Again his heart leaped in gratitude a moment afterwards when the upright column—strong, firm, immovable—pointing black and clear against the sky, came to view, and a deep “Thank God!” would burst from his lips.

And now the months flew by and the great work neared its end. Smeaton himself chose the last details—the iron railings—the glass for the lantern. In the upper storeroom directly beneath the ceiling he had the motto carved—“Except the Lord build the house they labor in vain that build it.” And the mason’s last work was a “Laus Deo” in stone.

Towards the end Smeaton could not leave it. With his own hands he fitted the windows in their sashes—fixed the gilt ball on the top—no easy matter—but he had ever filled the post of danger himself. He asked no one to put himself where he was not willing too to go. Expert as any skilled mechanic, he himself gave his great work its finishing touches. Twenty-four candles in a chandelier formed the light. The lightning-conductor was fixed—the rooms finished.
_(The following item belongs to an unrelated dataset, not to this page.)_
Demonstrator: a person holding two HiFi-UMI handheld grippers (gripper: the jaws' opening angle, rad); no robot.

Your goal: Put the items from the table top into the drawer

The magnificent column towered to seventy feet, the lantern and gilt ball twenty-eight inches higher, and on October 16th, 1759, the work was done.

Three years later a mighty storm broke along the coast, wrecking docks and ships and harbours, but the Eddystone stood firm.

And now Smeaton’s name was made. Other feats followed. Other triumphs awaited him—the building of docks and harbours and bridges—but the thing that men will ever link with his name is the Eddystone. After the stress and struggle of public life, he went back again to the old home of his boyhood. He gathered again about him his workshop, his study, his observatory. And so he worked to the end. He could not help it. He could not live without his tools.

Great man though he was, his wants were very few and simple. Offers of riches and magnificence had no power to tempt him, and when he refused a post abroad which meant wealth and position, the Russian Princess who offered it exclaimed, in wondering admiration—

“I shall go back to Russia and tell them there is one man who has not his price.”

He was happiest in the quiet of his own home. As a boy he had been rather retiring and thoughtful. As a man he was found the same. Simple, modest, while he would converse easily on other subjects, it was hardly possible to get him to talk of self. In this, as well as in his life-work, “he was indeed a very great man.”

He had had a long life of work—hard, incessant toil—from six to sixty, though it had been work that he had loved. It may be he had overtaxed his strength, for as age crept on he grew less robust. In his sixty-eighth year he had a slight stroke. He feared a gradually clouding brain. “The shadow must lengthen as the sun goes down,” he said to himself. But this distress was spared those dear to him, and with not much suffering, on the 28th October, 1792, he passed away. They buried him in the old church of Whitkirk, and raised a tablet to his memory, naming in it that great work of his that will “convey to distant ages, as it does to every nation of the globe, the name of its constructor.”

The world looks still upon John Smeaton as a wonderful engineer—a great mechanic—a man who climbed to the top of his profession, and the sound of whose fame spread over Europe; but he will ever be best remembered by the light of the Eddystone, that memorial monument that stood firm for more than a century, sometimes hid in blinding spray, anon gleaming out clear and steady, a rescuer from shipwreck and death.

Till 1877 storms continued to beat upon it without avail. Then, owing to the undermining of a portion of the reef, it was thought well to build a new house on another part of the rock. The old base still stands on the old place, and the upper rooms have been put on the Hoe at Plymouth.

These are, after all, the best monuments we could have of the builder. Welded into the stones, it seems to us we can trace, not alone genius and great mechanical power, but a patience in difficulty, a courage in danger, and in face of long, wearing months of anxiety. It is these, perhaps, more than all else, for which we honour the name of Smeaton.